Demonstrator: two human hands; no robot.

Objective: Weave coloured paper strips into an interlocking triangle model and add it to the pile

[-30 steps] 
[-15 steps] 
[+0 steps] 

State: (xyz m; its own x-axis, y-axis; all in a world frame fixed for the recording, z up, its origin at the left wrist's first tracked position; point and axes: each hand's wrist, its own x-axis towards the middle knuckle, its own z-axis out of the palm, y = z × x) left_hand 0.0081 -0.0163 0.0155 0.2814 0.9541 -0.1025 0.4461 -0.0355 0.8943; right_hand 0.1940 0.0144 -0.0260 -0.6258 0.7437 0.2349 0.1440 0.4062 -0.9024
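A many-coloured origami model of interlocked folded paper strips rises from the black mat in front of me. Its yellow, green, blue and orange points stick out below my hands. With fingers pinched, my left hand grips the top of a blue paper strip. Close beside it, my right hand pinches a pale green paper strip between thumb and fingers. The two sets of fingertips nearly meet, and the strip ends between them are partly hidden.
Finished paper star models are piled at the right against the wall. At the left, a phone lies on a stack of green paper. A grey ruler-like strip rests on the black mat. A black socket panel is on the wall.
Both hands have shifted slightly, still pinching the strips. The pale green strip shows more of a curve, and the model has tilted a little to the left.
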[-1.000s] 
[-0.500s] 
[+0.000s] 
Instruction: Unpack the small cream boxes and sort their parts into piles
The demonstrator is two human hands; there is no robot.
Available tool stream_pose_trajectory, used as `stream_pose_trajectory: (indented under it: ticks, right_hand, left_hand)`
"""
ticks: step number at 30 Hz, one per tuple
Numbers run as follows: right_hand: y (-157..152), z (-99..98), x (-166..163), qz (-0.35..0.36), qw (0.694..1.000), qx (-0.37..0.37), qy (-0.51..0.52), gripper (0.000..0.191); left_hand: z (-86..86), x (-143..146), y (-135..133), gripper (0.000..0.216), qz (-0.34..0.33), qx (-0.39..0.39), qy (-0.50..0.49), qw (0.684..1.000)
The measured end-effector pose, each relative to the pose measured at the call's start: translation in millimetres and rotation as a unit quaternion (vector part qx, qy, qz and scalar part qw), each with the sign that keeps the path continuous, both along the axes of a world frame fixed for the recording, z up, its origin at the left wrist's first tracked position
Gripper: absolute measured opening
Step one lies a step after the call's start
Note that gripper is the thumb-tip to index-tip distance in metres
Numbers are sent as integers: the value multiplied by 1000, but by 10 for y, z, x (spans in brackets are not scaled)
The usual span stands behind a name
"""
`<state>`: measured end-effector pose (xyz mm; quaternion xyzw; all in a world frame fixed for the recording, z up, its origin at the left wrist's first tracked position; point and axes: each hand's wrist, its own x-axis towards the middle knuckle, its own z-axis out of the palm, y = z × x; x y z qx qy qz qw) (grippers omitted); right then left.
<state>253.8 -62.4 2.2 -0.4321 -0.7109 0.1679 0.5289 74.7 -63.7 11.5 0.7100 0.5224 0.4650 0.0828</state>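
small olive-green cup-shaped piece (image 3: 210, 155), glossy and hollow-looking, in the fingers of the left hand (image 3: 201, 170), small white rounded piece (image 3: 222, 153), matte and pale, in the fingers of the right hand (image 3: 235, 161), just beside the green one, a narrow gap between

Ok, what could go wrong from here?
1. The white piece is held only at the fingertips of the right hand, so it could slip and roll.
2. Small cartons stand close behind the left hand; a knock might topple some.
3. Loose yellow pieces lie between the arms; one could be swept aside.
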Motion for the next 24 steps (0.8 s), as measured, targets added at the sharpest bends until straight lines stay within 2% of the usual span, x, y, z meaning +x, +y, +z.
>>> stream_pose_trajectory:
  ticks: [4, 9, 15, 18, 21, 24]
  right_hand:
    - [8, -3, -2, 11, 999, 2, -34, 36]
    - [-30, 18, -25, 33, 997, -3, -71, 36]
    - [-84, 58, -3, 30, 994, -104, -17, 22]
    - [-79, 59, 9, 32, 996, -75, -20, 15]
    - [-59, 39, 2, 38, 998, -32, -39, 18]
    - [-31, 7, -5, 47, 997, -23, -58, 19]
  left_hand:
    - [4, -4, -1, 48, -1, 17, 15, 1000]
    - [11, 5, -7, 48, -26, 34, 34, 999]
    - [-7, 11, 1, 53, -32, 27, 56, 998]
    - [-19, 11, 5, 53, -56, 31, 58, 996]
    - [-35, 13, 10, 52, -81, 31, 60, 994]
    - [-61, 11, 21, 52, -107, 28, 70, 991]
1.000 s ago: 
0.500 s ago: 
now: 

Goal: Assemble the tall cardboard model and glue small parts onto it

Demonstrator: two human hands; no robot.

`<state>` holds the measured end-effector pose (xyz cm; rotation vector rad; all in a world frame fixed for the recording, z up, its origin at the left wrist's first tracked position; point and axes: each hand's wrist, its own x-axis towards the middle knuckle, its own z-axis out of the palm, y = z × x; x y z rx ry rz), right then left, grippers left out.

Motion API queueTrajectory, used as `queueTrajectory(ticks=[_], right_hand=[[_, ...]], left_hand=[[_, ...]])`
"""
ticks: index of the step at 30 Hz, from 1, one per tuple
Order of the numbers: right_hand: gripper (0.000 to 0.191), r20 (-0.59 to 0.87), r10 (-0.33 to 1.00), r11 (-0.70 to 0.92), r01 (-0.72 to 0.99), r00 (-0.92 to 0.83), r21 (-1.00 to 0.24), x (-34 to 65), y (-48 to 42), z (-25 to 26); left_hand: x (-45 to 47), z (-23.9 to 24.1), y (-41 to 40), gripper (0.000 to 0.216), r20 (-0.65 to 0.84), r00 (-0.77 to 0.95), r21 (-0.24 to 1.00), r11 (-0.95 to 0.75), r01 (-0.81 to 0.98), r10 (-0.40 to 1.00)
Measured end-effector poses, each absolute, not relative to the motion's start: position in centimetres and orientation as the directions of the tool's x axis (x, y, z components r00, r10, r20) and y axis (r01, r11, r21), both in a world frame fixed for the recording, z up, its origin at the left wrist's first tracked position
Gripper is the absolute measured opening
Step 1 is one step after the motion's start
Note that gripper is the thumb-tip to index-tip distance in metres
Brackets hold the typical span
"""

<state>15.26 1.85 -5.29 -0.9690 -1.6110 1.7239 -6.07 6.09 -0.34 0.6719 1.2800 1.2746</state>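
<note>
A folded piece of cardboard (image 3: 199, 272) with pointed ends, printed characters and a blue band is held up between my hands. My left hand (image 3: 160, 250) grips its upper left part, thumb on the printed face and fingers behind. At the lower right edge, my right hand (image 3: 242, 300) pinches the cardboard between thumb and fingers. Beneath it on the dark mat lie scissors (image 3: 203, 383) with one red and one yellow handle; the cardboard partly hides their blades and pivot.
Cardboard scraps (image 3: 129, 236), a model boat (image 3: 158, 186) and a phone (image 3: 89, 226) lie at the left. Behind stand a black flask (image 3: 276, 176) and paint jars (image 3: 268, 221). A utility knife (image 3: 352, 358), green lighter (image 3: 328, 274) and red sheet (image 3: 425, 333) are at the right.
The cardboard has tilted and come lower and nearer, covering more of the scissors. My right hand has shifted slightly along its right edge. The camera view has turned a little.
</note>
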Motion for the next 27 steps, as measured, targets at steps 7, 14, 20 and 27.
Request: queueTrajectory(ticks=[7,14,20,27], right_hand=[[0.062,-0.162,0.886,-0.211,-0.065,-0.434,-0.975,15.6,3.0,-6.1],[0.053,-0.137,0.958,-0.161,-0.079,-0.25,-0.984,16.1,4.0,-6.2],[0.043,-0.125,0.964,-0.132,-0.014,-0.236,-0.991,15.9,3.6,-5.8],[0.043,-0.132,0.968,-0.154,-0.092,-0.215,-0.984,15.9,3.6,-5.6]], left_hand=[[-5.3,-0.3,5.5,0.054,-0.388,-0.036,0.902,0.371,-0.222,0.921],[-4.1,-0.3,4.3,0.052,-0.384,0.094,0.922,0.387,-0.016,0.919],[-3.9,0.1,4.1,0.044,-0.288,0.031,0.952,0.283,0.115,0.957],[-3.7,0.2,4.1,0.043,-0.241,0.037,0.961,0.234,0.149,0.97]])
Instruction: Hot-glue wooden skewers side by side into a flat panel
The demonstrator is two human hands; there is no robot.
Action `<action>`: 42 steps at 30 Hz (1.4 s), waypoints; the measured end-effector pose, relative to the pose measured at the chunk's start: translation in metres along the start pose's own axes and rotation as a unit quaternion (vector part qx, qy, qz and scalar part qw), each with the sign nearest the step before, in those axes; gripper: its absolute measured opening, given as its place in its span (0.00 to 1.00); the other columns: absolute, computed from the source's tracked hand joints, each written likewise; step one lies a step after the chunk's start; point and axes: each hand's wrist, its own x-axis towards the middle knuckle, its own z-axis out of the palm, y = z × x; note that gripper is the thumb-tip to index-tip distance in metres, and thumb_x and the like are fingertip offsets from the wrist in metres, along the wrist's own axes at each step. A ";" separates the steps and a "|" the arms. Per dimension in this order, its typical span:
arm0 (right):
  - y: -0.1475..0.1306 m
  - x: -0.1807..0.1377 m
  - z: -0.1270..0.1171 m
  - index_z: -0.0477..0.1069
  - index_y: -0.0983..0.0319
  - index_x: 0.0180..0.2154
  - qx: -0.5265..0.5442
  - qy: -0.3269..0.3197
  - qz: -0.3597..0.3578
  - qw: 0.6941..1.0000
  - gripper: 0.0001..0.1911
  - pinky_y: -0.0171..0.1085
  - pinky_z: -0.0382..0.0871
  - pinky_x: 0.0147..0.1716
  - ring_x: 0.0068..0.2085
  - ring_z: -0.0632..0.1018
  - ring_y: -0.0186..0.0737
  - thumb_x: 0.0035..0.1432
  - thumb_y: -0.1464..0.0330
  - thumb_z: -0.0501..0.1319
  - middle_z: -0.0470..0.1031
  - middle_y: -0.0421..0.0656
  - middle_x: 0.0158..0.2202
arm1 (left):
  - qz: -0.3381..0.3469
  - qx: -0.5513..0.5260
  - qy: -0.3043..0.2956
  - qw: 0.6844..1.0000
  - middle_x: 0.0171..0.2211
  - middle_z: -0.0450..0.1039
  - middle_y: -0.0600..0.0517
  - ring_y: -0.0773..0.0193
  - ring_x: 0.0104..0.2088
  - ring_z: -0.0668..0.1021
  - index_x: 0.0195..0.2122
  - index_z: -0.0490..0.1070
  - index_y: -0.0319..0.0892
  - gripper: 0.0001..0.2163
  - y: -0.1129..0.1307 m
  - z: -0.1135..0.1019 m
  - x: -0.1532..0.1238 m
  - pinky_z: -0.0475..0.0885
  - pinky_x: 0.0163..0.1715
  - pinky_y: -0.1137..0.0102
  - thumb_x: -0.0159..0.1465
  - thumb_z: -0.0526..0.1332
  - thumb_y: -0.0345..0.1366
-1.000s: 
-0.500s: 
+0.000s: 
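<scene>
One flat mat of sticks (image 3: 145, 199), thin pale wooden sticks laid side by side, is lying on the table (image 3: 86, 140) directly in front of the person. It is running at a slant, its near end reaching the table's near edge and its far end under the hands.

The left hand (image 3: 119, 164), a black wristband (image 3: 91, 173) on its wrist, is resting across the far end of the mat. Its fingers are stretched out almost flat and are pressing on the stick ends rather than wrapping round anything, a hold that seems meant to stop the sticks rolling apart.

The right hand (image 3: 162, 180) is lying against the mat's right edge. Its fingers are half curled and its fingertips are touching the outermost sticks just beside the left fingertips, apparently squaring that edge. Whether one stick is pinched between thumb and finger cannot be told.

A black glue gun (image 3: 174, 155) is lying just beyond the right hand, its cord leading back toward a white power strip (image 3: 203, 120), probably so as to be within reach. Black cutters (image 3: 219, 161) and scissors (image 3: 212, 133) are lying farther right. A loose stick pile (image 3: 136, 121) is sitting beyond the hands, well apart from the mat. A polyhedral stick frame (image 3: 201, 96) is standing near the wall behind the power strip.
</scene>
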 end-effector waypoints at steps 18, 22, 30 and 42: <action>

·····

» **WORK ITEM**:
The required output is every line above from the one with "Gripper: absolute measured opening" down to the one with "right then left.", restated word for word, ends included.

» **ANSWER SECTION**:
Gripper: absolute measured opening
Step one lies a step after the call's start
Note that gripper is the thumb-tip to index-tip distance in metres
Numbers are sent as integers: the value multiplied by 1000, but by 10 for y, z, x (spans in brackets are not scaled)
The usual span stands behind a name
"""
`<state>`: measured end-effector pose (xyz mm; quaternion xyzw; all in a world frame fixed for the recording, z up, its origin at the left wrist's first tracked position; point and axes: each hand's wrist, its own x-axis towards the middle knuckle, its own z-axis out of the palm, y = z × x; x y z qx qy qz qw) (grippers omitted); right then left.

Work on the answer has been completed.